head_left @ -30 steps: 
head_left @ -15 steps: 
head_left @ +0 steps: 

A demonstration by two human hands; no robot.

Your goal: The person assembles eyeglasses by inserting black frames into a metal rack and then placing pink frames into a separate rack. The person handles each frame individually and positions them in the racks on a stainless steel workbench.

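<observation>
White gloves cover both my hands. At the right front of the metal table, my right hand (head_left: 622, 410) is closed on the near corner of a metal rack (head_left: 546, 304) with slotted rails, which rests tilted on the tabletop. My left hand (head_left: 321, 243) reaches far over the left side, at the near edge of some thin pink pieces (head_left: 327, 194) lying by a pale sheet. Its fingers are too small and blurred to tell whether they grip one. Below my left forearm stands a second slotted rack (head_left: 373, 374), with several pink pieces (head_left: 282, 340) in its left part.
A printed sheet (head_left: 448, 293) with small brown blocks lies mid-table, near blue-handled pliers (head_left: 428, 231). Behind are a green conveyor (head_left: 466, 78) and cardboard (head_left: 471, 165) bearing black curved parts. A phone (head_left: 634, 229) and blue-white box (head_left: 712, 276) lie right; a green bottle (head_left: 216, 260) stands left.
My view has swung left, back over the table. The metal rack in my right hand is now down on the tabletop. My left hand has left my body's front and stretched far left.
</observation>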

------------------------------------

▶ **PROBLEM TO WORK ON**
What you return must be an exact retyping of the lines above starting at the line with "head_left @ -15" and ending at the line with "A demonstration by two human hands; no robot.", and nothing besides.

▶ **SOLUTION BELOW**
head_left @ -15 steps: 
head_left @ +0 steps: 

A demonstration by two human hands; no robot.

The answer is complete, and the exercise is done.